Estamos sometidos a la comunicación degradada. Hemos normalizado abreviar los nombres con los que hemos sido bautizados. Hablamos tan rápido como sea posible, porque así de rápido vivimos; damos las cosas por entendido, sin preguntar. Estamos en tiempos en los que la incomunicación ostenta su bandera y el desalmado la saluda, orgulloso. Nos atragantamos con desinformación que, en vez de ser corroborada, se la engulle con el nombre de noticia fake news.
La política global refleja ese mismo mal. Vladimir Putin, con su invasión a Ucrania, hoy convertida en una voraz guerra de más de tres años de duración, ha despreciado la oportunidad que le dieron en Alaska, su decisión es seguir matando. El ataque de Hamas le ha dado la palabra al gobierno precedido por Benjamin Netanjayu para reventar Gaza sin misericordia alguna, imponiendo razones que solo él entiende, demostrando por qué el hombre es cada día menos humano. Mientras Donald Trump fue declarado culpable de diversos delitos y, a pesar de ello, es el Presidente de Estados Unidos que sueña con el Premio Nobel de la Paz. Estos son un par de ejemplos de cómo el brutal abuso de poder, así como la ausencia de la buena comunicación, se transfiguran en manipulación y muerte, pulverizando el sentido del humano y dejando a la palabra sin sentido.
Bolivia, esa contradicción permanente entre lo sublime y lo profano, llega a la prueba final, tras dos décadas de padecer pobreza, golpes y abusos de una dictadura disfrazada de democracia. Logró acceder al examen por mérito propio. Las palabras que salen de la boca del que será el futuro Presidente serán las de un sabio o las de un necio; traerán ira o traerán calma. Por ello usted, querido lector, querida lectora, tiene la gran oportunidad de comunicar con su voto.
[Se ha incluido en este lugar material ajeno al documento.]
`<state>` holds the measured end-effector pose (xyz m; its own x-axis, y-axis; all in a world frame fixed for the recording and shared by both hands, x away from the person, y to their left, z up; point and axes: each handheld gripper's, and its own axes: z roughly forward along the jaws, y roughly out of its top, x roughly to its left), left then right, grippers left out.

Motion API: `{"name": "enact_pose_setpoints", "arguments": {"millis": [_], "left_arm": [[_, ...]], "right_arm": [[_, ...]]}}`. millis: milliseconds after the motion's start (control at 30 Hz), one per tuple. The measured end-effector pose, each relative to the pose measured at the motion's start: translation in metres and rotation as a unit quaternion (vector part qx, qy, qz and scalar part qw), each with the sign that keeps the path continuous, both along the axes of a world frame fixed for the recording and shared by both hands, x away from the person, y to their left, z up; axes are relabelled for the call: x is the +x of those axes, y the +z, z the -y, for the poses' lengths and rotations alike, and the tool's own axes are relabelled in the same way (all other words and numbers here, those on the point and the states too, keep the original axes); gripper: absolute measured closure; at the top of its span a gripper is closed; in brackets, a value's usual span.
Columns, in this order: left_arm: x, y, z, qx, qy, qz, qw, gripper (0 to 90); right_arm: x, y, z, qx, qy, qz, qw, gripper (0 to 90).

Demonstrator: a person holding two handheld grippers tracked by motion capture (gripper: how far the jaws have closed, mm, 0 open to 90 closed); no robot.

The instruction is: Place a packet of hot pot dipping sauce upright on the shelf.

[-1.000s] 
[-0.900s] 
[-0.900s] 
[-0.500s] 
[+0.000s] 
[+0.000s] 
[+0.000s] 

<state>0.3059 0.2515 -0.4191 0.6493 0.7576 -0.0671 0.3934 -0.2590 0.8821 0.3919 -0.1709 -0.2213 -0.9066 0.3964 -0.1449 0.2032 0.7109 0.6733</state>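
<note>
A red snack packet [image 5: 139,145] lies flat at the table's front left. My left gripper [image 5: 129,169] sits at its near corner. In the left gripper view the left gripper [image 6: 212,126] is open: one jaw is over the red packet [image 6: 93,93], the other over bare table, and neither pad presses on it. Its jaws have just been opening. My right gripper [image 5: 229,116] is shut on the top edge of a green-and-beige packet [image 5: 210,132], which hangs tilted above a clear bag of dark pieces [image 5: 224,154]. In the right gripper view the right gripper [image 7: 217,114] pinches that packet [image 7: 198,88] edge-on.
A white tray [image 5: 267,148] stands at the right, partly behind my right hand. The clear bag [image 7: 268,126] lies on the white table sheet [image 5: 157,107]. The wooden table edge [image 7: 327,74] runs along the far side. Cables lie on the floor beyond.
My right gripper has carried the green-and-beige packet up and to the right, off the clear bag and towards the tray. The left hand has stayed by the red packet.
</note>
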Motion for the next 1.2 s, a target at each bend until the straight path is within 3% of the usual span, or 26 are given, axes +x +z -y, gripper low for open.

La paz no es una meta, es un proceso para dialogar, y dialoga quien sabe escuchar, quien no interrumpe, quien recibe críticas constructivas y quien reconoce sus errores, en vez de defenderse. Ese es el hombre que puede liderar a la patria herida. Necesitamos resolver conflictos, no enquistarlos. Las guerras se prolongan porque no hay voluntad de escuchar. Los pueblos se dividen porque sus líderes convierten la palabra en arma. La mala comunicación no solo levanta muros, tiende trincheras.
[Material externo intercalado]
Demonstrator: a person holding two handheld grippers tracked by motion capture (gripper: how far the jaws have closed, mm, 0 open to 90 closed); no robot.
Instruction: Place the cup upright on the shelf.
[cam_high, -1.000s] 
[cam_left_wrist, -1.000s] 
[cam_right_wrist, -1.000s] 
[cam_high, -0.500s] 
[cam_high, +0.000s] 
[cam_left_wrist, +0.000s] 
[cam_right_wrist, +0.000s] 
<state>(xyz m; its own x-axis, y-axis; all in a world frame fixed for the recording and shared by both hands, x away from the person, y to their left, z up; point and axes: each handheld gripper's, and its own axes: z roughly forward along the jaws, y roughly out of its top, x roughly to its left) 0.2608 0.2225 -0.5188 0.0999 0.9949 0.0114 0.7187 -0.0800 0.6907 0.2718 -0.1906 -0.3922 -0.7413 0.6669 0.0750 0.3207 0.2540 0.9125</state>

Ralph Waldo Emerson lo dijo con precisión: “Tus acciones hablan tan alto que no puedo oír lo que dices”. Bolivia necesita buenas acciones, un líder con corazón y empatía, un hombre de bien.
Bolivia se enfrenta este octubre a una decisión crucial. No basta con cambiar rostros ni repetir discursos, tenemos el más bonito chance de hacer las cosas distintas. Si en vez de ello decidimos regar el jardín del ombligo pensando en egos, en los intereses de un solo bando, los frutos serán muy amargos. Aprendamos a dialogar a comprender las necesidades del otro. Que su voto sirva para construir, que sea para volver a respirar.
Milan Gonzales es periodista y fotógrafo boliviano, reside en Alemania.